How to complete this task: Determine the number of lines in the data below that hold "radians"; give nothing but that number.

━━━━━ Data shown ━━━━━

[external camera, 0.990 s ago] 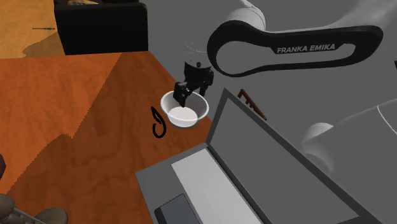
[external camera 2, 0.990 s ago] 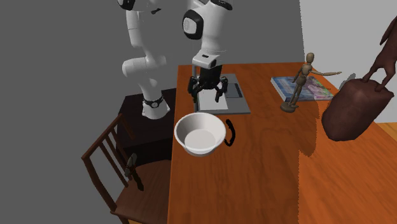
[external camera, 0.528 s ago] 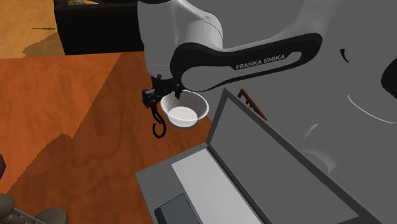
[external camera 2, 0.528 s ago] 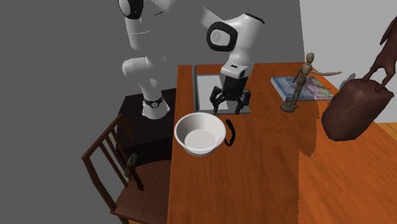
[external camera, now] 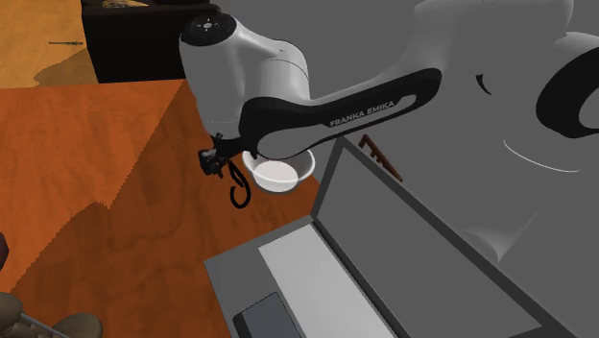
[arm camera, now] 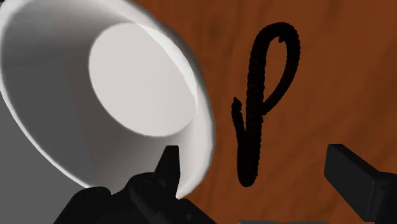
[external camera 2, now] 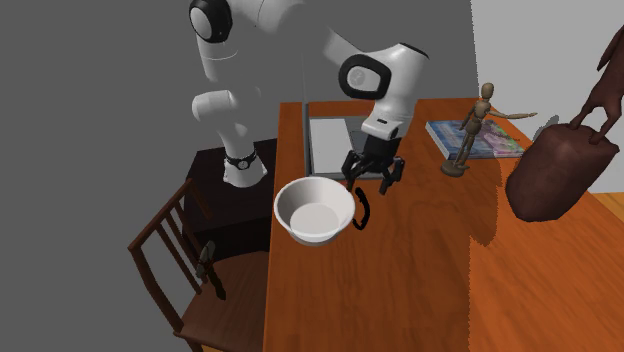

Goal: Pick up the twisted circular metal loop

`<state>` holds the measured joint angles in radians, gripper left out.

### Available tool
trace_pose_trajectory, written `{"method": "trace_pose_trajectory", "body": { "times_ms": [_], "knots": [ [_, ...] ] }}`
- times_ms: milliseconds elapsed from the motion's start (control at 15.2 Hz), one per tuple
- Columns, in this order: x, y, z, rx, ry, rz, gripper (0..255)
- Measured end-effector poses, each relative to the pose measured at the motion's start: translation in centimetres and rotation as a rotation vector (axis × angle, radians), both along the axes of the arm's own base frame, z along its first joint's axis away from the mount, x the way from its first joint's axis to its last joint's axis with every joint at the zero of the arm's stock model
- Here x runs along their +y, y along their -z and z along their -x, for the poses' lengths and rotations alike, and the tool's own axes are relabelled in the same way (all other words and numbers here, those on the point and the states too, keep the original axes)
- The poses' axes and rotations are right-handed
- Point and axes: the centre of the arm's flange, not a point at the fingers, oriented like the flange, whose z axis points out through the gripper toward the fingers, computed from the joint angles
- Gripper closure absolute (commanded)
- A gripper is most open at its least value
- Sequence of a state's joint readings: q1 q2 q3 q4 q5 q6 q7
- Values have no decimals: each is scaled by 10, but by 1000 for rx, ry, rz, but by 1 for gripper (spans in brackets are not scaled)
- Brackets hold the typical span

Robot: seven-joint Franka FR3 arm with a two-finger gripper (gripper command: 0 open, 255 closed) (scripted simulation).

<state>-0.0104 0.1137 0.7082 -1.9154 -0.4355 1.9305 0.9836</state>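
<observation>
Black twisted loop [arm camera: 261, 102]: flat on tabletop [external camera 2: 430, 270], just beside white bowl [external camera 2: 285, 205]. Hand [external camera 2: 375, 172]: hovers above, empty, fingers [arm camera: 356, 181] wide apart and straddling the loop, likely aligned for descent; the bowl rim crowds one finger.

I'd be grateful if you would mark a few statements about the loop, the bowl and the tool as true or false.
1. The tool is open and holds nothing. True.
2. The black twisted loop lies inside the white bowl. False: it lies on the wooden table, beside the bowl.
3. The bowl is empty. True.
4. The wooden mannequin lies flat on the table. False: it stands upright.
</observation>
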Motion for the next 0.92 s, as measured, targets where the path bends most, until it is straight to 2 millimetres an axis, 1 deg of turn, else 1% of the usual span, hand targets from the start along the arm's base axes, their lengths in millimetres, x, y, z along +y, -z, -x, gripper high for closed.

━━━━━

Solution: 2